An international research team led by University of Washington scientists has identified two kinds of “ultrapotent human antibodies” that could go into a drug cocktail for guarding against COVID-19.

  • UW’s David Veesler and Vir Biotechnology’s Katja Fink are the senior authors of the study published online today by the journal Science, which highlights two monoclonal antibodies known as S2E12 and S2M11. The antibodies were found to block SARS-CoV-2, the coronavirus that causes COVID-19, from latching onto molecular receptors on cells in hamsters.

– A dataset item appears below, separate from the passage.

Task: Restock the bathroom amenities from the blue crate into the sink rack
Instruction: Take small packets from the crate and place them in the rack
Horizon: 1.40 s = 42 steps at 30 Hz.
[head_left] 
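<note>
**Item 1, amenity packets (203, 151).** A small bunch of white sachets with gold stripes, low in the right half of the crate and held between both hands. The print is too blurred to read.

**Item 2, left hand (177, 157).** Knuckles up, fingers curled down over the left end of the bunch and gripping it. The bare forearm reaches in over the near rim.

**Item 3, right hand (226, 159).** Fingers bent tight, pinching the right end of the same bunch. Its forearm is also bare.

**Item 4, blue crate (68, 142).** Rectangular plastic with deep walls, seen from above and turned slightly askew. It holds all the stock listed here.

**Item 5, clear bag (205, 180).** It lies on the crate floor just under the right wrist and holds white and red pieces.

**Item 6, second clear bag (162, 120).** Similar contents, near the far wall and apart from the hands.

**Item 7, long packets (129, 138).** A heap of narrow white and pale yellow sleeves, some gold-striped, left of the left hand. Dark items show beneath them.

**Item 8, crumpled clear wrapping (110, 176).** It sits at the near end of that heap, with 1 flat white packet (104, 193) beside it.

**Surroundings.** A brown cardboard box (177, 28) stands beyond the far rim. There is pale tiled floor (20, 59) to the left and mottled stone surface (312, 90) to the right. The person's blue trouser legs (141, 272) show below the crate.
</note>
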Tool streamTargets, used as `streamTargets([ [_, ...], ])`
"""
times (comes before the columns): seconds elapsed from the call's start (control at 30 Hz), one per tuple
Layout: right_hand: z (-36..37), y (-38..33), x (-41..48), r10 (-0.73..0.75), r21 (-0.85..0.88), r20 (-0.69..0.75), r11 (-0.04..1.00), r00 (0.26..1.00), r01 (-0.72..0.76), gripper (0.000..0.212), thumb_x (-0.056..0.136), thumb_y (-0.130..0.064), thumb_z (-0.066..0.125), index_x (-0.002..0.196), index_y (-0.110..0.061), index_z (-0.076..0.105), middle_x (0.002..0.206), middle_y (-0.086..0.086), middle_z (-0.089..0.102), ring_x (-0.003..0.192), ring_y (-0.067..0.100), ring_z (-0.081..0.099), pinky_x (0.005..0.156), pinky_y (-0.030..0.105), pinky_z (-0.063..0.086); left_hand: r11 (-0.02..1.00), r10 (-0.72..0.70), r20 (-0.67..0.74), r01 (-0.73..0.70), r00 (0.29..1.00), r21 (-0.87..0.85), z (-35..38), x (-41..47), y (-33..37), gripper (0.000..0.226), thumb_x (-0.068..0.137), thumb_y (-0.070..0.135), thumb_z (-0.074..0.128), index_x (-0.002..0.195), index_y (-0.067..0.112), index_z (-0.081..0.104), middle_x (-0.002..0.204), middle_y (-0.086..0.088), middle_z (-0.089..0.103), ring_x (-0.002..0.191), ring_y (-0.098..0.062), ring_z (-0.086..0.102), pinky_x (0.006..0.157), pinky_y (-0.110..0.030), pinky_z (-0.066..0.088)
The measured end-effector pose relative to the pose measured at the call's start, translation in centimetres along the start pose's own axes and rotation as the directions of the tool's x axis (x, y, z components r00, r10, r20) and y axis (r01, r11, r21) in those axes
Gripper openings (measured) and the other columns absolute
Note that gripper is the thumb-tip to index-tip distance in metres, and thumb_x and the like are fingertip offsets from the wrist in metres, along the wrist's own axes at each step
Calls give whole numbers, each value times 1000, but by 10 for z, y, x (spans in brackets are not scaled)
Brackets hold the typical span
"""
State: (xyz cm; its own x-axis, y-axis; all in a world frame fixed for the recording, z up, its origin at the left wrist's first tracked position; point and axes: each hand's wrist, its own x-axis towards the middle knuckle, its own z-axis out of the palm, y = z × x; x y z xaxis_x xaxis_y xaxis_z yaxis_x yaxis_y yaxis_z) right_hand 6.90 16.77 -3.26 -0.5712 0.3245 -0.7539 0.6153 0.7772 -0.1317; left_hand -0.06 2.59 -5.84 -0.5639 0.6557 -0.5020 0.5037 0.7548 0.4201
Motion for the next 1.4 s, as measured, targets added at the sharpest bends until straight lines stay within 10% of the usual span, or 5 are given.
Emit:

  • An analysis of the antibodies’ molecular structure determined that they block the virus by gumming up its characteristic “spike” protein, which has been a target for many of the vaccines and therapies under development to fight COVID-19. Some of the researchers behind the newly published study, including Veesler, reported a similarly promising antibody called S309 in May.
  • Researchers say such antibodies could be combined in a drug cocktail to guard against the virus evolving to evade any single one of the ingredients. A drug that takes advantage of S309’s effect is already being tested in a phase 2/3 clinical trial launched by GlaxoSmithKline and Vir Biotechnology.

The principal authors of the Science study, “Ultrapotent Human Antibodies Protect Against SARS-CoV-2 Challenge Via Multiple Mechanisms,” are M. Alejandra Tortorici of the University of Washington and Martina Beltramello of France’s Pasteur Institute and CNRS. Other UW researchers among the 47 co-authors of the study include Ha Dang, Matthew McCallum and John Bowen.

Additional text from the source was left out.